→ **DATASET CONTENT**
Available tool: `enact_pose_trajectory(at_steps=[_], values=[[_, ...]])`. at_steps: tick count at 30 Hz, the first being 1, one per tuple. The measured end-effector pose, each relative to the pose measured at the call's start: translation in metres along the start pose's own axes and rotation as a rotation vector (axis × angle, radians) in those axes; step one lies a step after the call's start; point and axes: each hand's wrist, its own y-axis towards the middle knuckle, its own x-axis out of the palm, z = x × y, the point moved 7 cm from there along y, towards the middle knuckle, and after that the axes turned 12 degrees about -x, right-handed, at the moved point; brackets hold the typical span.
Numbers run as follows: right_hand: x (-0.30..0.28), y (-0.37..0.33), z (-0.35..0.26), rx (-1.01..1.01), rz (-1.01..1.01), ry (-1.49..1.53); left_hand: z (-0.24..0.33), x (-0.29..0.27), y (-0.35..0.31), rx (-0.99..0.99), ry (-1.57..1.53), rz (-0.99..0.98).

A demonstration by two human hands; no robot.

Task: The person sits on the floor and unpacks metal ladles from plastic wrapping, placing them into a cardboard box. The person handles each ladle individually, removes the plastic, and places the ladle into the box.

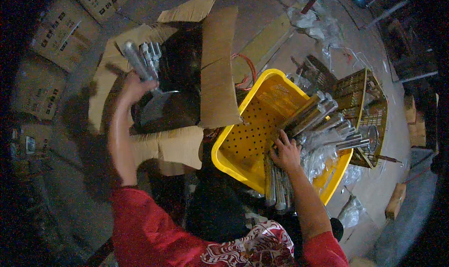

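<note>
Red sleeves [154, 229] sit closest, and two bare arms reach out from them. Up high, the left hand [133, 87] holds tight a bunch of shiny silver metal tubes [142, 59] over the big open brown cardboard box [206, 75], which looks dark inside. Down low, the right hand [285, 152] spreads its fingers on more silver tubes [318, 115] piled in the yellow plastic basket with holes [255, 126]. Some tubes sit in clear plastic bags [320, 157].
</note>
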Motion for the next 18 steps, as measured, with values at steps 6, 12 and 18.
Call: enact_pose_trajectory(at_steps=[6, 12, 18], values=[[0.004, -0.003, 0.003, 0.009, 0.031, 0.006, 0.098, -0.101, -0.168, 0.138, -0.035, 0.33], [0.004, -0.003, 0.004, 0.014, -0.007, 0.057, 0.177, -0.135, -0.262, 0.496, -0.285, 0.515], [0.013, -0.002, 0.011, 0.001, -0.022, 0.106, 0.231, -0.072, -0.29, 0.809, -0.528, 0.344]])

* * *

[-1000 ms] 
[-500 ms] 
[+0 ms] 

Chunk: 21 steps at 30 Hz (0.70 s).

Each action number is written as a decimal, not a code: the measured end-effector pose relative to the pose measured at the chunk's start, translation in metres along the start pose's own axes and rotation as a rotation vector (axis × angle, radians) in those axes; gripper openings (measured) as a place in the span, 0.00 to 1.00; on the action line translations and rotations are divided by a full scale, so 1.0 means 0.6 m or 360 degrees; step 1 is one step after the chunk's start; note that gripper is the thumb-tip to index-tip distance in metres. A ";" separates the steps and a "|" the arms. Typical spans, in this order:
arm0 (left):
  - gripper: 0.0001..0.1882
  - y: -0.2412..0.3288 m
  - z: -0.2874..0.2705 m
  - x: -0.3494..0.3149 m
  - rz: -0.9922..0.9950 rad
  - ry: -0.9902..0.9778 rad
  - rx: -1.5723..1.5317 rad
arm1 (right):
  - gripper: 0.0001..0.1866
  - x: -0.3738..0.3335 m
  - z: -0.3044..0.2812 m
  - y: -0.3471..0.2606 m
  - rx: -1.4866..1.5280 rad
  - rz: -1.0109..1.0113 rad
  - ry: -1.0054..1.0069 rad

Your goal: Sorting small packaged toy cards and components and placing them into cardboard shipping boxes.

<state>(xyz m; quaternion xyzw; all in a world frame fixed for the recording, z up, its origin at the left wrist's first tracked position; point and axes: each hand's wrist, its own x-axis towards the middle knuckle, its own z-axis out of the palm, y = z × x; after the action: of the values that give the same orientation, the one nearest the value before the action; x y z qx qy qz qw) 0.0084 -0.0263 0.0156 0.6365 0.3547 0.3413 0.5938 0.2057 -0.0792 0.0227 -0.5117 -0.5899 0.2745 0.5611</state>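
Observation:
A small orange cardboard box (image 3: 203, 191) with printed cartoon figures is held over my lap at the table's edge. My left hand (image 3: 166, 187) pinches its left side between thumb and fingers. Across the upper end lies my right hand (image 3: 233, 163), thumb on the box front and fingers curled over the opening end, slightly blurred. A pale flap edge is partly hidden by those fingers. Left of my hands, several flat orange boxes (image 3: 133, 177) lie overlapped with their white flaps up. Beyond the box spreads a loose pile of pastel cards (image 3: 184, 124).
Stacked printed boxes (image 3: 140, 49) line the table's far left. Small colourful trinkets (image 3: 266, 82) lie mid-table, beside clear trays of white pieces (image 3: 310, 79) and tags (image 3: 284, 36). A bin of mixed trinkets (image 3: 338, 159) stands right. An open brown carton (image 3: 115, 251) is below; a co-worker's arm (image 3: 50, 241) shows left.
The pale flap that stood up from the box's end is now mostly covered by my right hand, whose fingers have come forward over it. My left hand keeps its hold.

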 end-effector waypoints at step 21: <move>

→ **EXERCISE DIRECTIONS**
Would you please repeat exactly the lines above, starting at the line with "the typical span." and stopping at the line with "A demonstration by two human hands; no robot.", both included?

→ **OUTPUT OF THE EXERCISE**
Available tool: `enact_pose_trajectory(at_steps=[_], values=[[_, ...]])`. at_steps: tick count at 30 Hz, the first being 1, one per tuple. The measured end-effector pose, each relative to the pose measured at the call's start: translation in metres along the start pose's own axes and rotation as a rotation vector (axis × angle, radians) in those axes; step one lies a step after the call's start; point and axes: each hand's wrist, its own y-axis towards the middle knuckle, its own x-axis out of the palm, z = x × y, the point moved 7 cm from there along y, towards the middle knuckle, and after that the axes turned 12 degrees about -x, right-handed, at the moved point; brackets hold the typical span.
Numbers run as follows: right_hand: x (-0.30..0.28), y (-0.37..0.33), z (-0.35..0.26), rx (-1.01..1.01), rz (-1.01..1.01), ry (-1.49..1.53); left_hand: z (-0.24..0.33), x (-0.29..0.27), y (-0.35..0.31), rx (-0.99..0.99), ry (-1.57..1.53), rz (-0.99..0.98).

A demonstration by two human hands; no robot.

Nothing else is needed to complete the exercise.